**INSTRUCTIONS FOR THE TASK**
Lines holding the word "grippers" must be located in the listing below and copied.
━━━━━ INFORMATION SHOWN
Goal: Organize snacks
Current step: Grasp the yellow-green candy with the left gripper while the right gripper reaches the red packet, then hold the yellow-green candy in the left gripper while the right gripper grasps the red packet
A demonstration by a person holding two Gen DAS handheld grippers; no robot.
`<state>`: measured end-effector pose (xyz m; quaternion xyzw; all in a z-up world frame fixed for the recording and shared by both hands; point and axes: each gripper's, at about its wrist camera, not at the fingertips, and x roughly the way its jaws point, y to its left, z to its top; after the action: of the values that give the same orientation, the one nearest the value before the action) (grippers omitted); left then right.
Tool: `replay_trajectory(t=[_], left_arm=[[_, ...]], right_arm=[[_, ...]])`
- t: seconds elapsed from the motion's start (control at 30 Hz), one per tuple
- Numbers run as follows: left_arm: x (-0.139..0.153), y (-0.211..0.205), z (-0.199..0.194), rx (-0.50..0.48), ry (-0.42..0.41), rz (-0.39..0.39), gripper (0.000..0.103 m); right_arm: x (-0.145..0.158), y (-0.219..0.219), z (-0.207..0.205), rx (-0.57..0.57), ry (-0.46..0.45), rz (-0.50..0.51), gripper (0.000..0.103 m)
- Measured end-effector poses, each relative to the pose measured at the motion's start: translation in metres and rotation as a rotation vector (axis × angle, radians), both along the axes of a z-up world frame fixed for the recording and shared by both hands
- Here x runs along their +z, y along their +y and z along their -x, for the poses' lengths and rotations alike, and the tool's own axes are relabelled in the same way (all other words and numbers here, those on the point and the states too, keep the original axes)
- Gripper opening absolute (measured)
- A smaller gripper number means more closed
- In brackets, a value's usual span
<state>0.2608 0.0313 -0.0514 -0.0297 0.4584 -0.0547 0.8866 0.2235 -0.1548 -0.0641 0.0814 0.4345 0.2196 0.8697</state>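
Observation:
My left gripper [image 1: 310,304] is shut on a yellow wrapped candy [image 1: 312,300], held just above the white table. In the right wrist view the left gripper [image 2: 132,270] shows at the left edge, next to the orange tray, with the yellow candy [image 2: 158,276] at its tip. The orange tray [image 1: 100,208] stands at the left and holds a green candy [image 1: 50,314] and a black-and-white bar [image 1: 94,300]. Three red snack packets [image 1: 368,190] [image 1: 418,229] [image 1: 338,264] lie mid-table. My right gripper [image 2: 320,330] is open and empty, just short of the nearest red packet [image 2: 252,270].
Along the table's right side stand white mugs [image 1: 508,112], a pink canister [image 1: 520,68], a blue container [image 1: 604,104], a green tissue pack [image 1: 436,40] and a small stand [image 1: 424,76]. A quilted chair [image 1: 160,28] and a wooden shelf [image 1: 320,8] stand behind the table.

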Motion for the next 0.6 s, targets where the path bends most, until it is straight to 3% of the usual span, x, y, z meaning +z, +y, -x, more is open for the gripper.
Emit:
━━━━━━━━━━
**WRITTEN REPLY**
A demonstration by a person holding two Gen DAS handheld grippers; no robot.
`<state>`: measured end-effector pose (xyz m; quaternion xyzw; all in a z-up world frame fixed for the recording and shared by both hands; point and axes: each gripper's, at about its wrist camera, not at the fingertips, and x roughly the way its jaws point, y to its left, z to its top; after the action: of the values that give the same orientation, the one nearest the value before the action) (grippers omitted); left then right.

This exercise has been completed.